What the task requires => After finding the line containing "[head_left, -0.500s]" below, please output that line and each following one through the line containing "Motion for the", exactly as written.

** Opening Raw data block **

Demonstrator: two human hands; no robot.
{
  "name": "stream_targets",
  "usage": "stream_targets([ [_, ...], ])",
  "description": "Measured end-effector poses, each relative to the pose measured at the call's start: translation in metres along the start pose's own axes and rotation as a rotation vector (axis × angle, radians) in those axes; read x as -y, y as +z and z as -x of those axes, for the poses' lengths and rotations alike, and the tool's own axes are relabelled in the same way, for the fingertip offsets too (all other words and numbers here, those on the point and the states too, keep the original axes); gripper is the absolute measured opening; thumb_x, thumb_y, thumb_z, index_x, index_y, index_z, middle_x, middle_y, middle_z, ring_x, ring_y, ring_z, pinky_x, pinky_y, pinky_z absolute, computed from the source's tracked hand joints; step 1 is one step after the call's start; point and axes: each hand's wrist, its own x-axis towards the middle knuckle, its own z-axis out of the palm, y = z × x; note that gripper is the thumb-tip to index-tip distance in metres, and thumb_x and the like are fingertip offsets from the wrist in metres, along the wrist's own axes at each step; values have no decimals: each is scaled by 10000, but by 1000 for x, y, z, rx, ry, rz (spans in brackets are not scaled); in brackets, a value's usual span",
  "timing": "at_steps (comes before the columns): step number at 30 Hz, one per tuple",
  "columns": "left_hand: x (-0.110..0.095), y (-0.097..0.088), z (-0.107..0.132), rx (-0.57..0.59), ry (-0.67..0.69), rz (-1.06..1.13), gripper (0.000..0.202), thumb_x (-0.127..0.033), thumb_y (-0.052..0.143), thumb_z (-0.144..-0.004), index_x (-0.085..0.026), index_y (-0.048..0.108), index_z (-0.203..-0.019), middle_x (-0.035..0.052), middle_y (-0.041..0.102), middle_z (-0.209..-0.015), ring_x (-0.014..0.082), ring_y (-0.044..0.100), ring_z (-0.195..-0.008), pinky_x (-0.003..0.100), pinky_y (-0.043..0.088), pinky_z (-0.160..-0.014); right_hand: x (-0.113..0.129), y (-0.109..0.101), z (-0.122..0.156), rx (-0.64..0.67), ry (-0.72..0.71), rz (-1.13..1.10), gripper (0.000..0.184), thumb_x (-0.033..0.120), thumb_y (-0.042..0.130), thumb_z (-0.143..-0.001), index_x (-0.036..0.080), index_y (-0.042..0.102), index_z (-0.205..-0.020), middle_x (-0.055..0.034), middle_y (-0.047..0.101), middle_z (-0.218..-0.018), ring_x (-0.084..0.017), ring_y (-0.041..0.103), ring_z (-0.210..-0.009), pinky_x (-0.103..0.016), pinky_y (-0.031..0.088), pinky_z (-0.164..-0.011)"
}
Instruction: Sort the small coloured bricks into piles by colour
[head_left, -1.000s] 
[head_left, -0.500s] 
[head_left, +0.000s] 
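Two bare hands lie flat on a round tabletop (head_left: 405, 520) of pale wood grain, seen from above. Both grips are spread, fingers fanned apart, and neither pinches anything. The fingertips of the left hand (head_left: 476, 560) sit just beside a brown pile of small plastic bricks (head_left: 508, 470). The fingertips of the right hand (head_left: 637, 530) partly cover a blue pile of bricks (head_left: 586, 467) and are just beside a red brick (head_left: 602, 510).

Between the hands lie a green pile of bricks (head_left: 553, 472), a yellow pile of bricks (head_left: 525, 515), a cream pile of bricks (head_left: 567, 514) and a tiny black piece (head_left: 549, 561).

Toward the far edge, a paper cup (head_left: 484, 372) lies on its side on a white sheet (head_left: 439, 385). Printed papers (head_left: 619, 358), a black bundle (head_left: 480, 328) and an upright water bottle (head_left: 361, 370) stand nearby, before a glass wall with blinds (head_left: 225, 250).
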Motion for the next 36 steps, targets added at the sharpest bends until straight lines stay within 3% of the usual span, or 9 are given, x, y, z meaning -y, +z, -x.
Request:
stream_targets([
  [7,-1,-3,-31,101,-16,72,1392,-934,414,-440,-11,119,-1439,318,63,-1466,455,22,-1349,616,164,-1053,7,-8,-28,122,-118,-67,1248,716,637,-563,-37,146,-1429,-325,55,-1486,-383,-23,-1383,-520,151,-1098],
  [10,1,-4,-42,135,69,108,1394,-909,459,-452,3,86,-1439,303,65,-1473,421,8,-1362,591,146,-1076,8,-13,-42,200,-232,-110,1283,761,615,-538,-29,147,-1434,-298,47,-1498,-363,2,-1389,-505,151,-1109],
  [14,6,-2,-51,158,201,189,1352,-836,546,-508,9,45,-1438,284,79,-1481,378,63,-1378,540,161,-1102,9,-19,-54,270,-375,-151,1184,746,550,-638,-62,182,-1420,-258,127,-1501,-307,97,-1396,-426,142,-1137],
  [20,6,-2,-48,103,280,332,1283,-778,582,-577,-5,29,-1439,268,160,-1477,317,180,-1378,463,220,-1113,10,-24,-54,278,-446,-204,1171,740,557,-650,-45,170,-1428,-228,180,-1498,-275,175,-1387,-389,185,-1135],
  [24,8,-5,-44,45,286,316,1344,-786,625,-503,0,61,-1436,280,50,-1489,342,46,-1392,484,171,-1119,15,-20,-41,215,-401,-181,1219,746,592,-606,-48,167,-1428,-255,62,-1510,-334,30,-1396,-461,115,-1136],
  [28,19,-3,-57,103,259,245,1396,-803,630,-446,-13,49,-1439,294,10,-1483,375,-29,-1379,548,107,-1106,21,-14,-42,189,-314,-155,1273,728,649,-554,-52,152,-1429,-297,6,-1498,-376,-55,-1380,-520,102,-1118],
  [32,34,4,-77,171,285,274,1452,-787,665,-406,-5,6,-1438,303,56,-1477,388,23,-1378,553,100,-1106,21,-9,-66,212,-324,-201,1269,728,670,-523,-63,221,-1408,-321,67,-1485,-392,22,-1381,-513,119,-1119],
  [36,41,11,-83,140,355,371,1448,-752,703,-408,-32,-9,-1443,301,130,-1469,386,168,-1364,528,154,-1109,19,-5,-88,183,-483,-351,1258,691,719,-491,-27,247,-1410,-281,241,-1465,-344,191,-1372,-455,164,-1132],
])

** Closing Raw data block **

Solution for this problem =>
[head_left, -0.500s] 
[head_left, +0.000s] 
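Two bare hands lie flat on a round tabletop (head_left: 405, 520) of pale wood grain, seen from above. Both grips are spread, fingers fanned apart, and neither pinches anything. The fingertips of the left hand (head_left: 476, 560) sit just beside a brown pile of small plastic bricks (head_left: 508, 470). The fingertips of the right hand (head_left: 637, 530) partly cover a blue pile of bricks (head_left: 586, 467) and are just beside a red brick (head_left: 602, 510).

Between the hands lie a green pile of bricks (head_left: 553, 472), a yellow pile of bricks (head_left: 525, 515), a cream pile of bricks (head_left: 567, 514) and a tiny black piece (head_left: 549, 561).

Toward the far edge, a paper cup (head_left: 484, 372) lies on its side on a white sheet (head_left: 439, 385). Printed papers (head_left: 619, 358), a black bundle (head_left: 480, 328) and an upright water bottle (head_left: 361, 370) stand nearby, before a glass wall with blinds (head_left: 225, 250).
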Motion for the next 36 steps, targets added at the sharpest bends until straight lines stay within 3% of the usual span, or 9 are given, x, y, z meaning -y, +z, -x.

At this point, the answer is complete.